**How to complete this task**
Two lines mark the range in the entries below: the one holding "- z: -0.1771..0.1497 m" and the one holding "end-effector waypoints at". Set down those two and all lines between them, exactly.
--- Extracted entries ---
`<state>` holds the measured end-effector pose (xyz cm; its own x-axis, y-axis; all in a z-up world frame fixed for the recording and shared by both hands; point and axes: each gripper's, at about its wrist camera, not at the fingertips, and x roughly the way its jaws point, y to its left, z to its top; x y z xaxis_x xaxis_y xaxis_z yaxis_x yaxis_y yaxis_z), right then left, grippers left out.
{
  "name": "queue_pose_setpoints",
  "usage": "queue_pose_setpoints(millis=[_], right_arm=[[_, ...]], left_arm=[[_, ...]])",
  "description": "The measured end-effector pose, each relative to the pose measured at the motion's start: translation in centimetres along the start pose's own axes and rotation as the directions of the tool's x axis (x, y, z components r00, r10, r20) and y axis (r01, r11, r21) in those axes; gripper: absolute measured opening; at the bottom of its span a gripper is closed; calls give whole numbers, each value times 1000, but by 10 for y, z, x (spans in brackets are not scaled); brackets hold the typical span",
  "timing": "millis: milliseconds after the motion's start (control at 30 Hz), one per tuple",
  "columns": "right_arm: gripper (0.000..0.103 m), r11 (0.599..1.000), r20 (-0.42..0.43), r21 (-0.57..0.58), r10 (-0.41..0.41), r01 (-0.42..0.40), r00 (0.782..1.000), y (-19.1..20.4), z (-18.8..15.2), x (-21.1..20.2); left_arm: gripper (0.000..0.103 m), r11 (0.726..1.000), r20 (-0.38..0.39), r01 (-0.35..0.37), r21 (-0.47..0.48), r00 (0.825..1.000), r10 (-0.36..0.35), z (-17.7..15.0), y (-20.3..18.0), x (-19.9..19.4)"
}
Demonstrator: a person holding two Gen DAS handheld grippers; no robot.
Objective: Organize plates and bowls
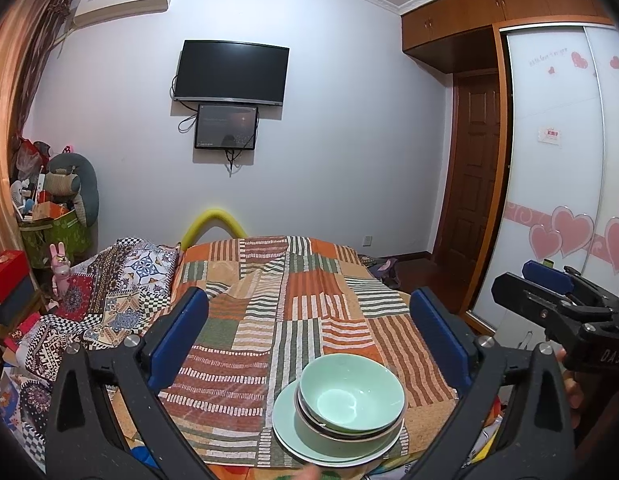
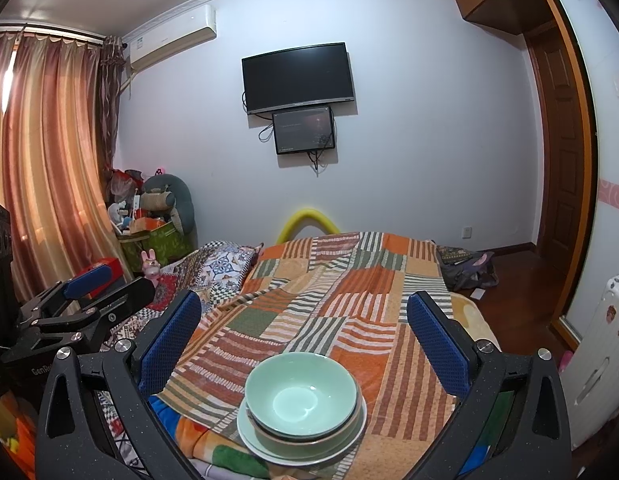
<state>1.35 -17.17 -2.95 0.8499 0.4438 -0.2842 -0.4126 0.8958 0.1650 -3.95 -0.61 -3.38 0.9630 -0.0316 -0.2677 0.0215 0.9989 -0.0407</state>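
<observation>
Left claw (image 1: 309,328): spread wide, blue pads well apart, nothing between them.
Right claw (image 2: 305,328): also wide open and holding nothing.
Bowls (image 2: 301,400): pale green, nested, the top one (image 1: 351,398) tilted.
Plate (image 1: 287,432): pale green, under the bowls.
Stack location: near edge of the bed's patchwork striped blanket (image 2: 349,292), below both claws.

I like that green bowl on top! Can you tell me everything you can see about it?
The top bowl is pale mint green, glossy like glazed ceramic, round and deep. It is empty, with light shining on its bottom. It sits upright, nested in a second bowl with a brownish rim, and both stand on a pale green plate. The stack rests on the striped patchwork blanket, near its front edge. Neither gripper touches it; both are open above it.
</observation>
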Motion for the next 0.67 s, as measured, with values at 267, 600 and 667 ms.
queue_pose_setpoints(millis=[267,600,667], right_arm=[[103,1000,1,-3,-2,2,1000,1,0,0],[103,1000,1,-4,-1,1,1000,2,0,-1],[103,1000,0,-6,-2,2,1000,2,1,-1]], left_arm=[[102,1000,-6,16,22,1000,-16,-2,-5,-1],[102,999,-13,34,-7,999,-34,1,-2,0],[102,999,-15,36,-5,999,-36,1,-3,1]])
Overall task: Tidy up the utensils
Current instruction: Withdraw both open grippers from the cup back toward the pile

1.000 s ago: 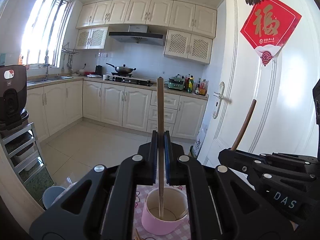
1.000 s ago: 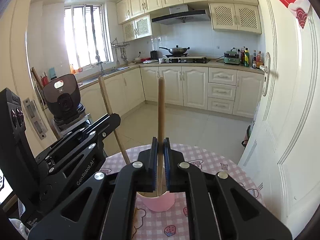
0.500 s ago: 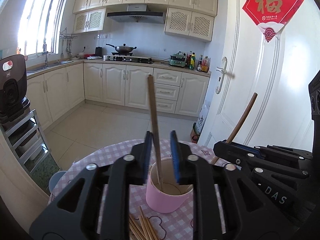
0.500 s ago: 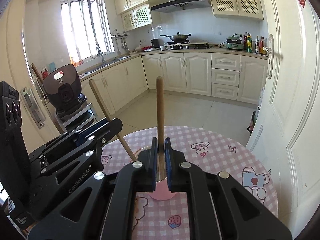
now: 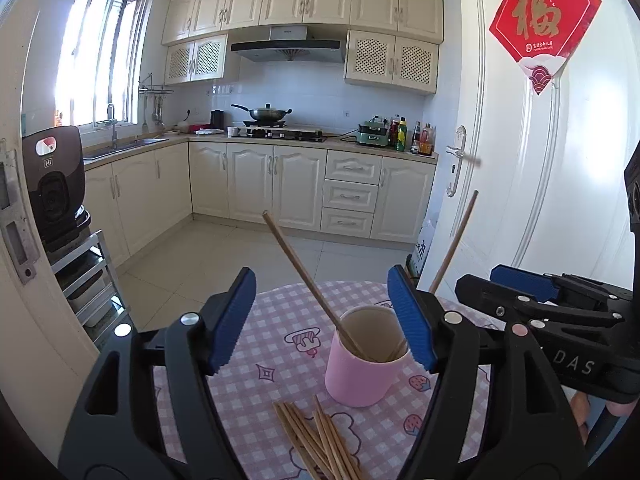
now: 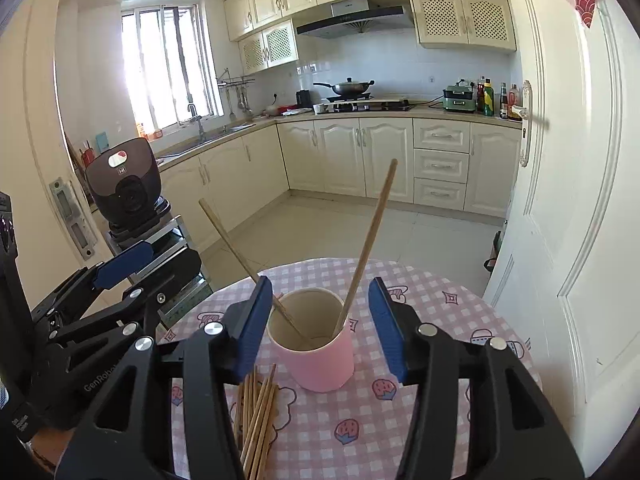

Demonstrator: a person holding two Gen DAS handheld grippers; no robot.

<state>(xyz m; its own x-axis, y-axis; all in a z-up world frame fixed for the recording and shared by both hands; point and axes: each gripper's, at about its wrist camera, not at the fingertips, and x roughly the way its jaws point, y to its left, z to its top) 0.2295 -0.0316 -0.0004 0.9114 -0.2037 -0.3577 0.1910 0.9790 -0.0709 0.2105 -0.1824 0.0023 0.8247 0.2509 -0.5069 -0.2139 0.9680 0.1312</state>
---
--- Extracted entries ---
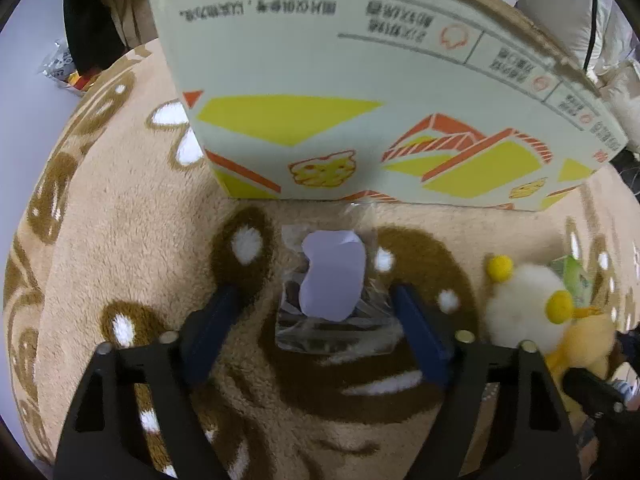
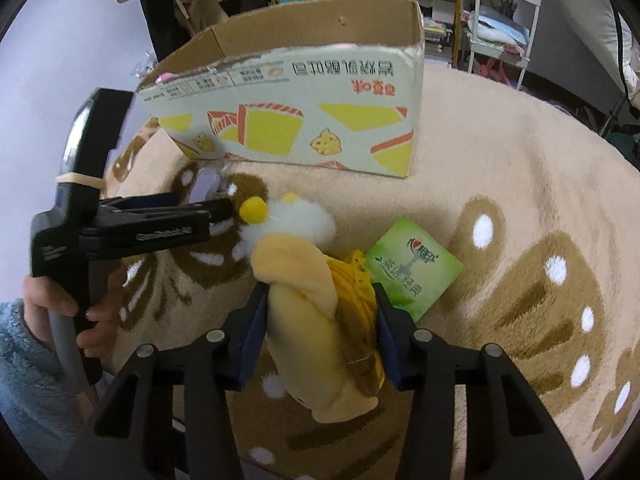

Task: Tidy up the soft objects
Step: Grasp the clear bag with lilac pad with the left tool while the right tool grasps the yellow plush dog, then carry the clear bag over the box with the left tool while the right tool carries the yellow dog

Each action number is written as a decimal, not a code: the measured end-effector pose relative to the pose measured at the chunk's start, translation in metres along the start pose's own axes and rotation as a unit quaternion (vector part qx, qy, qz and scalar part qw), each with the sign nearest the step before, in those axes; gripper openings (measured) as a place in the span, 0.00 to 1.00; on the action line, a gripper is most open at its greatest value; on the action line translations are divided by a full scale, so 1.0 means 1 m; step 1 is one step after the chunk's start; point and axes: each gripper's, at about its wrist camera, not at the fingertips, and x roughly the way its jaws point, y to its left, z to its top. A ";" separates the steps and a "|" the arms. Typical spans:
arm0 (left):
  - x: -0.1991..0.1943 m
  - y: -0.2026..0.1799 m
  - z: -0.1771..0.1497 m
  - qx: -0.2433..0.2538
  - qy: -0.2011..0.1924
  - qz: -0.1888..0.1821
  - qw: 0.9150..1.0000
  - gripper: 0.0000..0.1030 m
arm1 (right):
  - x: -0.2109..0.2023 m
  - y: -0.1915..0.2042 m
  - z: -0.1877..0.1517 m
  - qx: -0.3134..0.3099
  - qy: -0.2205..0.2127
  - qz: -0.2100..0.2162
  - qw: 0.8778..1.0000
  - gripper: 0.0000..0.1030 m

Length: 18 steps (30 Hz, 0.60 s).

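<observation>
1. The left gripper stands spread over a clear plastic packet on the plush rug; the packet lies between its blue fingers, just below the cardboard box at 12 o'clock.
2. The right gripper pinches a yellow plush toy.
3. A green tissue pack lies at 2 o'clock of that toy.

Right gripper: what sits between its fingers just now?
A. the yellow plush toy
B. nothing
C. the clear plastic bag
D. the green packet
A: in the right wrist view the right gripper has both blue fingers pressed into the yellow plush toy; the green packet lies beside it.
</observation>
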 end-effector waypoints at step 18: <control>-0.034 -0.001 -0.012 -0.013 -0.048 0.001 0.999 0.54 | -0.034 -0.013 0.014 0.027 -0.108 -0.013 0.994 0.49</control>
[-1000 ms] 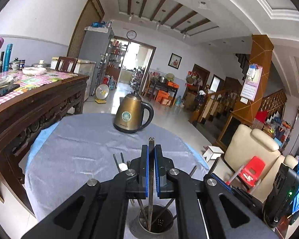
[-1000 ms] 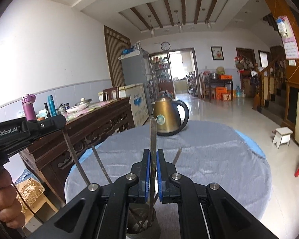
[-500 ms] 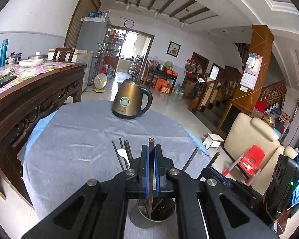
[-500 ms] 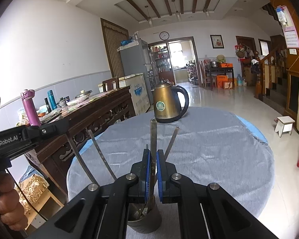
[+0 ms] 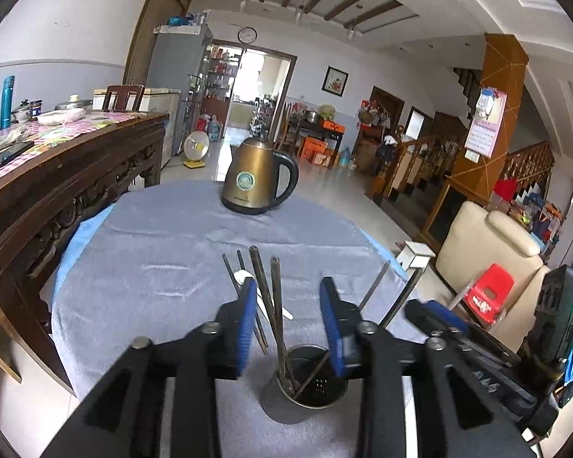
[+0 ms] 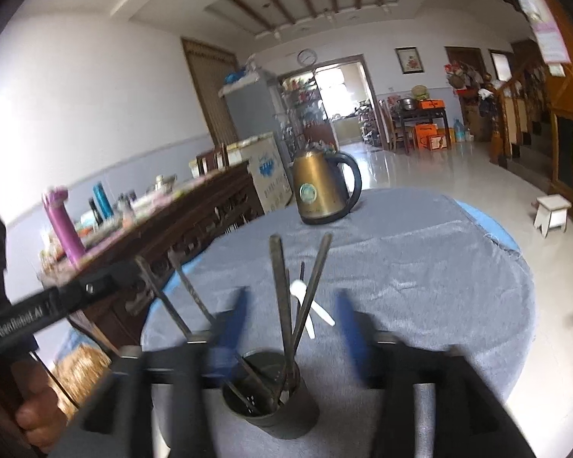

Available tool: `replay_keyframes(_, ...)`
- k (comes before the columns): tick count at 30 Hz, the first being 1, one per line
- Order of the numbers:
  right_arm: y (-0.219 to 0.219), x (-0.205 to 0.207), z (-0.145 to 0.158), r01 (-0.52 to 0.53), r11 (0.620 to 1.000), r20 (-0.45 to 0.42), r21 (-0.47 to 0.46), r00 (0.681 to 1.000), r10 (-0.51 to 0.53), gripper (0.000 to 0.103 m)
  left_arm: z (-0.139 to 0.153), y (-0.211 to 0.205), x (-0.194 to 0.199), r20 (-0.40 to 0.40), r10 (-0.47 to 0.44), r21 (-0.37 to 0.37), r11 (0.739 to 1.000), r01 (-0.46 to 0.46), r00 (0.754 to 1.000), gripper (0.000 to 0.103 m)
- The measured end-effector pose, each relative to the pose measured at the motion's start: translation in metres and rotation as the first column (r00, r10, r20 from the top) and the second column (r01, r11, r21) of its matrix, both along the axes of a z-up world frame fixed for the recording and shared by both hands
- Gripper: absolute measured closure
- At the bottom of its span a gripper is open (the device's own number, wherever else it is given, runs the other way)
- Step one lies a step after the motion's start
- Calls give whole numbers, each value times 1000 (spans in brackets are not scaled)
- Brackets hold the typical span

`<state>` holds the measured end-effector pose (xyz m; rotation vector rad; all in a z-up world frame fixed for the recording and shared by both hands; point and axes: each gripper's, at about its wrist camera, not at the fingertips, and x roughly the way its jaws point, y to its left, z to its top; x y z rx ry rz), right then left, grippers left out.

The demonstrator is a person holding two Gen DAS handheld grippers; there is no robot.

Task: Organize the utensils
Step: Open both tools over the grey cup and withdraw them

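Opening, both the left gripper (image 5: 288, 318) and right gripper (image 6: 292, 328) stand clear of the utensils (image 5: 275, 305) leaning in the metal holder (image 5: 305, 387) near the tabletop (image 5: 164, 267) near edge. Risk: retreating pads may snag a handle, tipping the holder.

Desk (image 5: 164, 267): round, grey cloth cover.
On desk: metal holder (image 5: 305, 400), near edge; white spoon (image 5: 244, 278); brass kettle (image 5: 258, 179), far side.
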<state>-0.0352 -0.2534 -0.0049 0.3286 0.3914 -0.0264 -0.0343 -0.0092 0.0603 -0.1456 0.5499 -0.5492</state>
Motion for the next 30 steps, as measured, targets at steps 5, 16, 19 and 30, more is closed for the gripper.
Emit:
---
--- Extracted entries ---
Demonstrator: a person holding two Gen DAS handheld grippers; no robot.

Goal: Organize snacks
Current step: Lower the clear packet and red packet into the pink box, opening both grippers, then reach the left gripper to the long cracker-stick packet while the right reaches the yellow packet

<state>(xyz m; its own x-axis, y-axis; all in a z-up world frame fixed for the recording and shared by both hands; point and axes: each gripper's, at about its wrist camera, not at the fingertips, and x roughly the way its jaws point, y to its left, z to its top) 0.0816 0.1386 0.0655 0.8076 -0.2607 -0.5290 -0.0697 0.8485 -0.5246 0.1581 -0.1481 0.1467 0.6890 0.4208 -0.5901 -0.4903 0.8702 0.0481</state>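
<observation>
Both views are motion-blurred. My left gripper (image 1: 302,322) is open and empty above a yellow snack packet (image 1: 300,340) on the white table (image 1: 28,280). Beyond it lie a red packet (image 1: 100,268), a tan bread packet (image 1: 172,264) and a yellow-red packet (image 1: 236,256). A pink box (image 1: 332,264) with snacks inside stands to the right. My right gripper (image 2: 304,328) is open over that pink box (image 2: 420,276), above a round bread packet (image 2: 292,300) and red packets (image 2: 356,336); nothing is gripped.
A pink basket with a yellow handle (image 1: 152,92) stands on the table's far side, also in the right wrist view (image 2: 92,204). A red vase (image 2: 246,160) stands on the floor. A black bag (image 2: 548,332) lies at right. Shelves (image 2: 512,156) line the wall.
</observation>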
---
**Response to this exercise**
  - z: -0.1771..0.1497 m
  - qx: -0.2433..0.2538
  - qy: -0.2011..0.1924
  - qz: -0.1888..0.1821
  - qw: 0.9150..1.0000
  - gripper: 0.0000..0.1030 m
arm1 (right):
  - x: -0.2109..0.2023 m
  - y: -0.1915..0.2042 m
  - z: -0.1877..0.1517 m
  - qx: -0.3134..0.3099
  - qy: -0.2205..0.2127
  - qz: -0.2100..0.2162
  - qw: 0.8778..1.0000
  - gripper: 0.0000..0.1030 m

Length: 18 steps (30 Hz, 0.60 s).

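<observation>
1. The left gripper stands spread over a clear plastic packet on the plush rug; the packet lies between its blue fingers, just below the cardboard box at 12 o'clock.
2. The right gripper pinches a yellow plush toy.
3. A green tissue pack lies at 2 o'clock of that toy.

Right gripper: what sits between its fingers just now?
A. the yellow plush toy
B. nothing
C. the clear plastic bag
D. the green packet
A: in the right wrist view the right gripper has both blue fingers pressed into the yellow plush toy; the green packet lies beside it.
</observation>
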 end-effector waypoints at step 18: <control>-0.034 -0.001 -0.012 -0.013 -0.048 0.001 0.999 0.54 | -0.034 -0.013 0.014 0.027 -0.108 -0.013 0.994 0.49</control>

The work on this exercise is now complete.